• Activity: From the line that has "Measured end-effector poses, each" down to the final line of the listing below, transcribe every line exactly, and only those.

** Raw data follows **

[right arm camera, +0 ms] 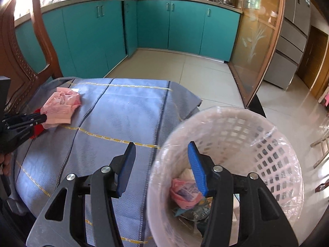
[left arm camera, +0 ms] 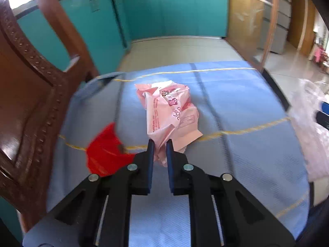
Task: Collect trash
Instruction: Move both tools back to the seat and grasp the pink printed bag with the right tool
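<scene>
Pinching the near corner of the crumpled pink bag [left arm camera: 170,111] on the blue-clothed surface [left arm camera: 236,144], the left gripper [left arm camera: 160,144] next probably needs a lift toward the basket [right arm camera: 226,123], where the right gripper [right arm camera: 162,146] hangs spread, holding nothing.

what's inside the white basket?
In the lined white basket: a crumpled pink wrapper, a white scrap behind it, darker wrappers below. The right hand-held gripper hangs open above and hides part of the bottom.

Both wrist views look down over the blue cloth [left arm camera: 236,103].
</scene>
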`<state>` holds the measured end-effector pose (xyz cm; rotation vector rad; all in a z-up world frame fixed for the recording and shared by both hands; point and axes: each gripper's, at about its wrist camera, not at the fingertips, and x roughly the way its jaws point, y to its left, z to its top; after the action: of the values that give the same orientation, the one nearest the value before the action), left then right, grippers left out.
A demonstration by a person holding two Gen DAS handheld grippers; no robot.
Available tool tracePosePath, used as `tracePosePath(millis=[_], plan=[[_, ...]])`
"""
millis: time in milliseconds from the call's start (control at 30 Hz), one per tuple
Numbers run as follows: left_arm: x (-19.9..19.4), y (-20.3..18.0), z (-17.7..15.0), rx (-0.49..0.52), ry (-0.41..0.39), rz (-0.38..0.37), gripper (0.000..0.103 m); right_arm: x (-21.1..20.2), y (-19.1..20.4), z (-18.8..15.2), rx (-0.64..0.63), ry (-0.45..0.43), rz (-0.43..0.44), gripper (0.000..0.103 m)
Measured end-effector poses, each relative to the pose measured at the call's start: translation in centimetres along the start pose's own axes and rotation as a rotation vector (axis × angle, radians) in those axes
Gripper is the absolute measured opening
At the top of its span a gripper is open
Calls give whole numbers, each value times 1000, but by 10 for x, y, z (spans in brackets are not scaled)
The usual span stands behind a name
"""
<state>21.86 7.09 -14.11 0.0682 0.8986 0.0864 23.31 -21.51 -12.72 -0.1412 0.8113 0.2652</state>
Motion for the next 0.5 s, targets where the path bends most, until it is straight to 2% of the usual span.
tracePosePath(millis=[233,500], plan=[[-22,-32,-18,63,-5,-166,13,6,10,4,-6,6,9,52],[-48,-49,-39,88,-4,-293,13,6,12,4,-8,6,12,52]])
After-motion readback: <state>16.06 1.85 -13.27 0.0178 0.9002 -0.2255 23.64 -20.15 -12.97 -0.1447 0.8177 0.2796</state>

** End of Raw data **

• Written answer:
Measured end-effector poses, each relative to the pose measured at the call's start: translation in centimetres along the start pose's own axes and rotation as a rotation vector (axis × angle, radians) in those axes
Gripper is the absolute measured opening
At the top of its span a gripper is open
Calls give whole numbers, each value times 1000, but by 10 for x, y, z (spans in brackets are not scaled)
The usual span stands behind a name
"""
<state>21.86 7.09 -14.11 0.0682 0.8986 0.0864 23.31 -21.51 -12.72 -0.1412 0.8113 0.2652</state>
Motion for the next 0.5 s, targets where the path bends most, until it is straight to 2% of the usual span.
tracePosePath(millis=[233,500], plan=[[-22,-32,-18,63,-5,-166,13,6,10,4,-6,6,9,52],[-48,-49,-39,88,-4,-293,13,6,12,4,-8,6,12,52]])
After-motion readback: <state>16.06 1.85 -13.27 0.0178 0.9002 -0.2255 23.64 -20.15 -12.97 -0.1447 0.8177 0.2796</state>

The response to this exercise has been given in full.